An exact reproduction is needed of every line from the beginning of the data down to and including the line that contains "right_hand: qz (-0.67", minus the pictures.

[Data below]:

───

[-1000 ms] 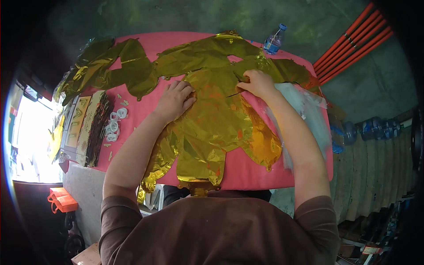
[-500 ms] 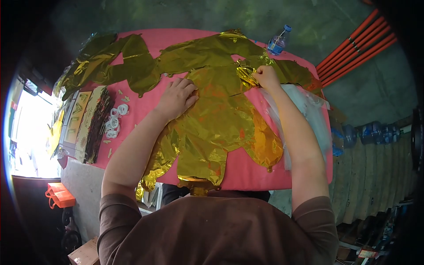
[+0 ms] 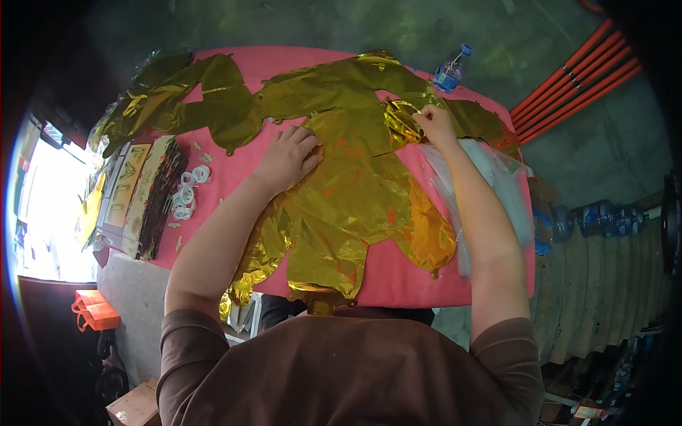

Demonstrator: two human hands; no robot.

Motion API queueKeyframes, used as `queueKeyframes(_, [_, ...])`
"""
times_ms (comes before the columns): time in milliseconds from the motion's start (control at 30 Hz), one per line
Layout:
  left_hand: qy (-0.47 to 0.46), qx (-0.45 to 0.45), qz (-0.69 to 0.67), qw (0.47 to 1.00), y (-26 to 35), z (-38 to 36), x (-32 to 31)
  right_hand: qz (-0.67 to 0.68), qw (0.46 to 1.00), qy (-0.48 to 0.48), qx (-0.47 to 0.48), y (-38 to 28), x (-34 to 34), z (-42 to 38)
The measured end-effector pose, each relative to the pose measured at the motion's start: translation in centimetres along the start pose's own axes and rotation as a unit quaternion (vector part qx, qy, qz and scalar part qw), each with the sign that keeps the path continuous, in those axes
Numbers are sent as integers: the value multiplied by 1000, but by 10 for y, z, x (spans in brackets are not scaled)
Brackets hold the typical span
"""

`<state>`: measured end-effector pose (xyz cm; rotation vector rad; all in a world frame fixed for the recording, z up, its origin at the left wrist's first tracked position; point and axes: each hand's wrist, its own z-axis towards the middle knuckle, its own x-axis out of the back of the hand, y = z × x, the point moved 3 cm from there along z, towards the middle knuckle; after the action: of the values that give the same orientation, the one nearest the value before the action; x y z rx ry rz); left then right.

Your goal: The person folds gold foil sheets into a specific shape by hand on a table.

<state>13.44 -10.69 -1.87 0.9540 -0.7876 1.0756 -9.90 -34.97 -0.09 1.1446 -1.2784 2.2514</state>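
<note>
Flat gold foil balloons [image 3: 334,195] lie over the pink-covered table [image 3: 383,280], some overlapping at the far side. My left hand [image 3: 290,155] rests on the near balloon's left edge, palm down, fingers loosely spread. At the balloon's upper right, my right hand [image 3: 435,126] is closed in a pinch on a crumpled, shiny part of the foil [image 3: 402,122]. What lies exactly between those fingertips is partly hidden. Clear plastic bags [image 3: 495,170] lie beneath and beside my right forearm.
White ribbon rolls [image 3: 186,193], small pale clips [image 3: 206,157] and a stack of printed packs [image 3: 145,192] sit on the left. A water bottle [image 3: 451,69] stands at the far right edge. Beyond are red poles [image 3: 572,78]; an orange bag [image 3: 98,311] is lower left.
My right hand has shifted slightly right and opened its pinch posture a little near the crumpled foil. My left hand stays on the balloon, and the view has moved slightly.
</note>
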Motion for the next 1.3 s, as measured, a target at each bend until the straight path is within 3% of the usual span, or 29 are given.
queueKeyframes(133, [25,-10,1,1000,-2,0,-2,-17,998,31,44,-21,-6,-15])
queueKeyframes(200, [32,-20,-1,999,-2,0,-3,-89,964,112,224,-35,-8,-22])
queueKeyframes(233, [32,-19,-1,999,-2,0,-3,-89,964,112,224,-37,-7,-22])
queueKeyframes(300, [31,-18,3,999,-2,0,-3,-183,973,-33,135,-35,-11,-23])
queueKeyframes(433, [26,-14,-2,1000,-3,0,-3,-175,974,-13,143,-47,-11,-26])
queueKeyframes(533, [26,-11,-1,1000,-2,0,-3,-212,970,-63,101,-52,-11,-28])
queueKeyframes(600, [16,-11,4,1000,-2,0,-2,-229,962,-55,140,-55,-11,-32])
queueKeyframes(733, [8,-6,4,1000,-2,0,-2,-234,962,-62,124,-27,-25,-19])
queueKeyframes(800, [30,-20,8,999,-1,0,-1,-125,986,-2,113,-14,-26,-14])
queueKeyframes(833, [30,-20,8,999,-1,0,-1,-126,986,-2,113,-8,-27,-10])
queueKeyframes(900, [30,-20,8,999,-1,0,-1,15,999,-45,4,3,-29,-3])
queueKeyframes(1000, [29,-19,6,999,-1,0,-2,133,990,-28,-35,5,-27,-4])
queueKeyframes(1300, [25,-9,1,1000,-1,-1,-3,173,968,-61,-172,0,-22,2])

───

[The answer]:
[-1000 ms] 
[-500 ms] 
[+0 ms] 

Demonstrator: two human hands; no robot.

Motion API queueKeyframes, used as `queueKeyframes(_, [_, ...])`
"""
times_ms (comes before the columns): time in milliseconds from the motion's start (control at 30 Hz), one per line
Layout:
  left_hand: qy (-0.47 to 0.46), qx (-0.45 to 0.45), qz (-0.69 to 0.67), qw (0.47 to 1.00), y (-26 to 35), z (-38 to 36), x (-32 to 31)
  right_hand: qz (-0.67 to 0.68), qw (0.46 to 1.00), qy (-0.48 to 0.48), qx (-0.47 to 0.48), y (-38 to 28), x (-34 to 34), z (-42 to 38)

This answer requires nothing else.